Hey I resurrected this post from earlier this year for those (and myself) wanting to make a pumpkin wine. Here is Julie's recipe/post;

"I did a Pumpkin Pie spice wine for Thanksgiving this year, it turned fairly well. I started it last year, it was one of my first wines so it wasn't without mistakes. First mistake was not taking a hydrometer reading. I have no idea what the alcohol content is. I got the recipe from this little red (magenta?) recipe book that I had bought. Here is the recipe:

One Gallon
3 large cans of pumpkin (it called for 4 lbs. of pumpkin but I used the canned pumpkin with spices already added)
7 pts of water
2 1/4 lbs sugar
2 1/2 tsp acid
1/4 tsp tannin
1 tsp nutrient
1 campden tablet
1 pkg wine yeast (I used Lavlin 1118)

The wine came out with a good mouth feel, nice and smooth but the cinnamon over powered the pumpkin taste. That was my 2nd mistake. You first tasted the pumpkin which was great but ended with a strong cinnamon taste which I felt should have been lighter. I wasn't sure if the spices that were in the pumpkin were enough so I decided to add another 1/4 tsp of cinnamon, I should have left it alone.

Anyway I have 2 bottles left and it will sit until next year's Thanksgiving to see if the cinnamon weakens any. I do have a 5 gallon carboy fermenting away right now made from fresh pumpkin.


Julie"


----------



## Isaiah

So the brown sugar over powers the pumpkin flavor? and how so? hope my doesnt turn out bad i used brown sugar!


----------



## djrockinsteve

don't use a lot. I believe it can give a molasses flavor???


----------



## Isaiah

well i didnt realize i didnt have enough white sugar at the beginning so I used brown and probably a couple of cups of it ive got about 2 and 3/4 gallons of it most the sugar though is white


----------



## djrockinsteve

Here's an update on my 6 gallons of pumpkin wine.

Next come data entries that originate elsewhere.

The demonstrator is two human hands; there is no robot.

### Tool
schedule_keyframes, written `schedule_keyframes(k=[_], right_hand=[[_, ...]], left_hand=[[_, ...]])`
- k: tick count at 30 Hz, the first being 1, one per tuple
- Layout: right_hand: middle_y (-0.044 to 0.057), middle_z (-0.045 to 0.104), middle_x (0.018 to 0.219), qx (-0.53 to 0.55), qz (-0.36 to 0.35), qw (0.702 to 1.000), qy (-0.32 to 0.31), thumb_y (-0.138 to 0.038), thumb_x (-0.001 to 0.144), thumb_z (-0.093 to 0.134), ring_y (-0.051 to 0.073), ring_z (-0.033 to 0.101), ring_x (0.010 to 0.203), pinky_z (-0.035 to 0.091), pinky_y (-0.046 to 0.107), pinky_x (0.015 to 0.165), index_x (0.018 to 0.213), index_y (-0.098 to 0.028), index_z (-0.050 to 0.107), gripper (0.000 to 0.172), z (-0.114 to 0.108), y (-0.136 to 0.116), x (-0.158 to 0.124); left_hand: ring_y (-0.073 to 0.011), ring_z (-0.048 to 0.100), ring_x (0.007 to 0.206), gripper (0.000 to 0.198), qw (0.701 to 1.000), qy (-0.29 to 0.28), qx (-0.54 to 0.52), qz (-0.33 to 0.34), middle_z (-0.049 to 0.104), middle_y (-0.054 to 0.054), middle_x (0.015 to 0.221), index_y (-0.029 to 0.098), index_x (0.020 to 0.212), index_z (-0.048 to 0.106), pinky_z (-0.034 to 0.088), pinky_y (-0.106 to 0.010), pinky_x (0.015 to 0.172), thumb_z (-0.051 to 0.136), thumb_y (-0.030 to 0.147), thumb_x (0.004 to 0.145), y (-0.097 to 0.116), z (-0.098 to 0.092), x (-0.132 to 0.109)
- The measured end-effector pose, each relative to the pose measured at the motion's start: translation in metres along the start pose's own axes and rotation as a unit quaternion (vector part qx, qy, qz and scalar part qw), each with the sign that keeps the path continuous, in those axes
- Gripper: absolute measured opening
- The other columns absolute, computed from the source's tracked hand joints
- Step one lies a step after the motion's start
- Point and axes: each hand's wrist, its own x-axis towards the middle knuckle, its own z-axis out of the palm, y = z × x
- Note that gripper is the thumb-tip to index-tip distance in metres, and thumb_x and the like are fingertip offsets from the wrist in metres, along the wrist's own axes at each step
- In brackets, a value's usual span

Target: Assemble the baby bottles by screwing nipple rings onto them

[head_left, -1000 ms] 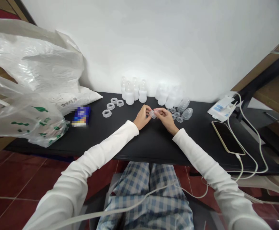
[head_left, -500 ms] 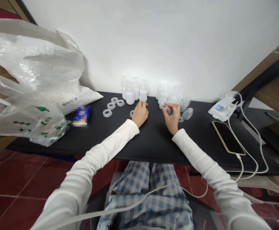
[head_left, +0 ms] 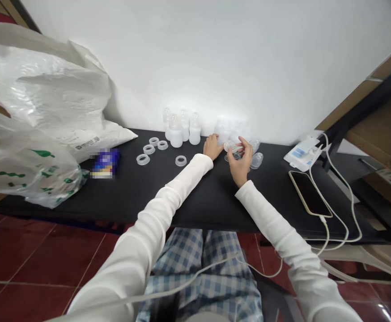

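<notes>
My right hand pinches a small clear plastic nipple piece just above the black table. My left hand reaches forward to a group of white bottles without tops by the wall; its fingertips touch one, and I cannot make out the grip. Several small assembled bottles stand left of that hand. Several clear collar rings lie on the table, one ring apart from the others. Clear caps lie right of my right hand.
Large white plastic bags crowd the table's left end, with a blue packet beside them. A phone on a white charging cable and a white box lie at the right. A wooden shelf frame stands at the right.
My left hand set a collar ring down on the table, then moved right and forward to the topless bottles. My right hand picked a clear piece from the pile and holds it up.
</notes>
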Motion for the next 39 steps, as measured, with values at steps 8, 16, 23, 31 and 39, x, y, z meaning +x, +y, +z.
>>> schedule_keyframes(k=[8,16,23,31,39], right_hand=[[0.007,0.062,0.106,0.000,0.006,1.000,-0.009,-0.038,0.092,0.062,0.019,0.058,0.093,0.053,0.039,0.088,0.121,-0.023,0.066,0.033,0.000,-0.002,-0.001],[0.006,0.067,0.104,0.085,0.069,0.993,-0.053,-0.047,0.089,0.067,0.016,0.062,0.086,0.056,0.033,0.077,0.111,-0.023,0.072,0.033,0.001,-0.001,0.000],[0.006,0.070,0.106,0.191,0.101,0.965,-0.148,-0.051,0.083,0.073,0.017,0.067,0.089,0.060,0.034,0.079,0.108,-0.023,0.071,0.037,0.008,-0.003,-0.004],[0.006,0.069,0.111,0.203,0.095,0.958,-0.181,-0.049,0.083,0.073,0.017,0.068,0.095,0.060,0.034,0.082,0.105,-0.023,0.066,0.034,0.006,0.008,0.001],[0.004,0.067,0.110,0.189,0.063,0.952,-0.234,-0.044,0.082,0.075,0.017,0.067,0.101,0.058,0.033,0.086,0.115,-0.025,0.059,0.041,0.007,0.006,-0.004]], left_hand=[[-0.0287,0.058,0.118,0.043,0.992,0.069,-0.108,0.000,0.057,-0.014,0.115,0.019,0.104,0.045,0.043,-0.042,0.107,0.076,0.023,0.075,-0.026,-0.007,-0.019],[-0.0248,0.059,0.119,0.054,0.987,0.046,-0.142,0.056,0.057,-0.009,0.119,0.022,0.111,0.040,0.045,-0.042,0.107,0.074,0.013,0.070,-0.065,-0.053,-0.057],[-0.0266,0.053,0.124,0.051,0.996,0.016,-0.061,0.069,0.057,-0.008,0.123,0.023,0.118,0.053,0.041,-0.046,0.113,0.073,0.013,0.072,-0.073,-0.089,-0.071],[-0.0234,0.059,0.121,0.053,0.969,-0.016,-0.245,0.044,0.057,-0.008,0.128,0.023,0.123,0.053,0.051,-0.038,0.103,0.074,0.026,0.075,-0.066,-0.096,-0.068],[-0.0102,0.062,0.065,0.052,0.897,-0.022,-0.429,-0.108,0.061,0.000,0.097,0.024,0.113,0.039,0.051,-0.025,0.060,0.073,0.032,0.075,-0.061,-0.096,-0.062]])
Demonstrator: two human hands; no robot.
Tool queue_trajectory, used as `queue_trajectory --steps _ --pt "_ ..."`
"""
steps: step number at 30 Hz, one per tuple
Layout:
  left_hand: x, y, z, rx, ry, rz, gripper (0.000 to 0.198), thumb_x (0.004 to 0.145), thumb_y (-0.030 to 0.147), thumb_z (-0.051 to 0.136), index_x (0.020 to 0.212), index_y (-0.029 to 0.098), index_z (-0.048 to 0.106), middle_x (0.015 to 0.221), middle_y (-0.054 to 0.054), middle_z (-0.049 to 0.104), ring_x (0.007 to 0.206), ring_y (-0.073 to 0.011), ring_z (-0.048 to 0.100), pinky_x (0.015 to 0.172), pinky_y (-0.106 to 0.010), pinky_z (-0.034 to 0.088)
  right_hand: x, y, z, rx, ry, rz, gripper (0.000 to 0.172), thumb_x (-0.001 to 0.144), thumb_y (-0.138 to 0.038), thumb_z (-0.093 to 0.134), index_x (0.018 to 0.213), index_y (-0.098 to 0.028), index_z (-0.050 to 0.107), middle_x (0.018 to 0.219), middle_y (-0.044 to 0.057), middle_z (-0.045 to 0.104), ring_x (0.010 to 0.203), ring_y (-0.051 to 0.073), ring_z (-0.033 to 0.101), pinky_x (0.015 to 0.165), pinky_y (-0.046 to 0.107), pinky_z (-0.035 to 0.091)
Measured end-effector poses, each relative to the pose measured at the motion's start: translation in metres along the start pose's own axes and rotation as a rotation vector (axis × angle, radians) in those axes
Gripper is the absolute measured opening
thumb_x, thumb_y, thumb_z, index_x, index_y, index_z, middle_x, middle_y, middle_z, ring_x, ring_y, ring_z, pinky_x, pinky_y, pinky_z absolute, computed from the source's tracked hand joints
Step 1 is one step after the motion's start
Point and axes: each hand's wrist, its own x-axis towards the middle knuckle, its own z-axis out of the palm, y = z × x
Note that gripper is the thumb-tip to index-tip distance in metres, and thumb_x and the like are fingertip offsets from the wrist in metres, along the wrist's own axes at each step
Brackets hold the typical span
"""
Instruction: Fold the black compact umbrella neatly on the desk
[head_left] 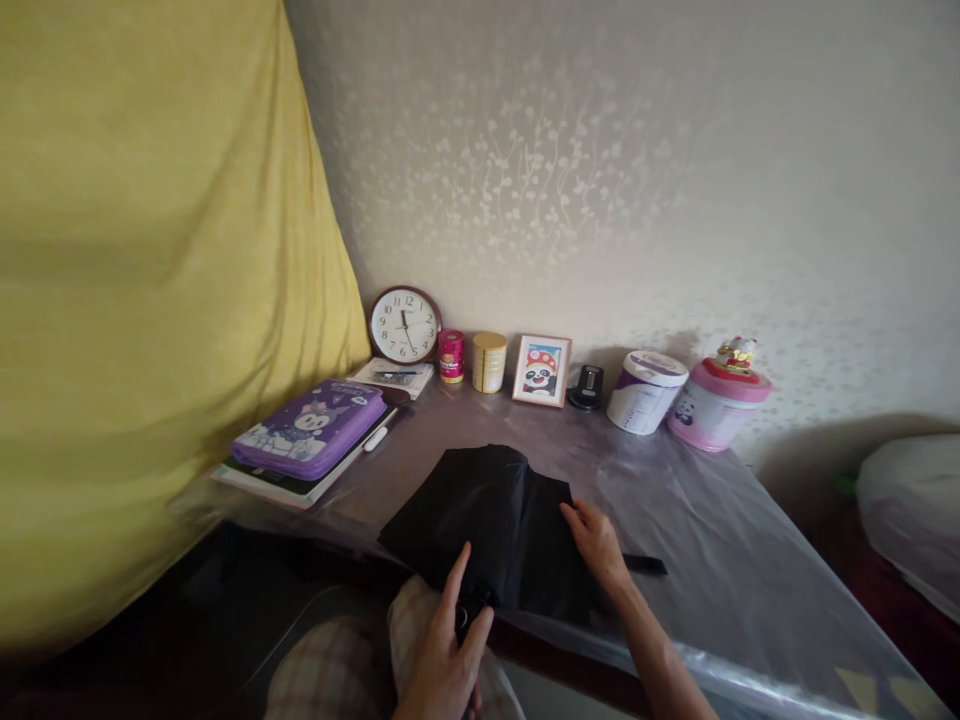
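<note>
A black folding umbrella (480, 510) lies collapsed at the table's front edge, its loose fabric spread in folds. Its handle end points toward me, and my left hand (448, 640) is wrapped around it, with index finger and thumb stretched along the sides. On the right, my right hand (594, 540) pinches the edge of the umbrella's fabric between thumb and fingers. A short black strap (646, 565) sticks out past my right wrist onto the table cover.
The table (675, 520) has a clear plastic cover. Along the wall stand a clock (406, 325), a pink can (451, 357), a yellow tin (489, 362), a panda picture frame (541, 371) and two tubs (646, 393). A purple case (309, 430) lies at left, beside a yellow curtain (150, 250).
</note>
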Motion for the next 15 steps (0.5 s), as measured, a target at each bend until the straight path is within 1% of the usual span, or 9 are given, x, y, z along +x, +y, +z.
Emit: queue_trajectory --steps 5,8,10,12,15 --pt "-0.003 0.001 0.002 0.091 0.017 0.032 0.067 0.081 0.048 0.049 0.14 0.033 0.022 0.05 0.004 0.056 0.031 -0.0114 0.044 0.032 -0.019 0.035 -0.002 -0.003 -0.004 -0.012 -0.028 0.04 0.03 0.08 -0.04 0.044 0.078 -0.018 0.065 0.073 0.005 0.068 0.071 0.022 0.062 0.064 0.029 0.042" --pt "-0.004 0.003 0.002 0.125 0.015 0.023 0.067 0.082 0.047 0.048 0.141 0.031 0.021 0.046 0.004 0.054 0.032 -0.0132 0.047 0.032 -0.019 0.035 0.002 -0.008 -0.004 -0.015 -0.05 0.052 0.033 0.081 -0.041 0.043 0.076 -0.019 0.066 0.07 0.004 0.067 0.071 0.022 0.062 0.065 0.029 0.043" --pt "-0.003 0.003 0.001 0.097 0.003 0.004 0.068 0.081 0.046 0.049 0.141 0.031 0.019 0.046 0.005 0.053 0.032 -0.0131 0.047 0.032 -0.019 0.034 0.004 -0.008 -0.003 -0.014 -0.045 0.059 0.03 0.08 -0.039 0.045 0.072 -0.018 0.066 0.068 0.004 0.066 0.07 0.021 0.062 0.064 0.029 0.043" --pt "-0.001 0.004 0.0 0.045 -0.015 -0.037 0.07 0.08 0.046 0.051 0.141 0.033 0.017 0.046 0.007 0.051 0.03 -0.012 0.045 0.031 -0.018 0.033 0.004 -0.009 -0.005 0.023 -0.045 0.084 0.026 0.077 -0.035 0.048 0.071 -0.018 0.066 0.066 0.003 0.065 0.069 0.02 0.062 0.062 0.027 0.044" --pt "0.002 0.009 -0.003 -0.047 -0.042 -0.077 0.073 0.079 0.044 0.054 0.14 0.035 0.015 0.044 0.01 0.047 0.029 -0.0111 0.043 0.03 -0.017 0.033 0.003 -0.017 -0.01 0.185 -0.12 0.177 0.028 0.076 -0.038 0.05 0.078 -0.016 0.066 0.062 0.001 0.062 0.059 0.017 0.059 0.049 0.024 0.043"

Again thanks to Julie for the recipe.

After adding all 18 cans of Libby's Pumpkin "Mix" to my 6 gallon bucket it consumed 3/4 of the bucket. After adding inverted sugar and water and ingredients it took it to the 6 gallon mark.

This must is so thick it was difficult to stir and there is no way to get a gravity reading. Julie mentioned let the enzymes work 24 hours before pitching yeast and see what happens.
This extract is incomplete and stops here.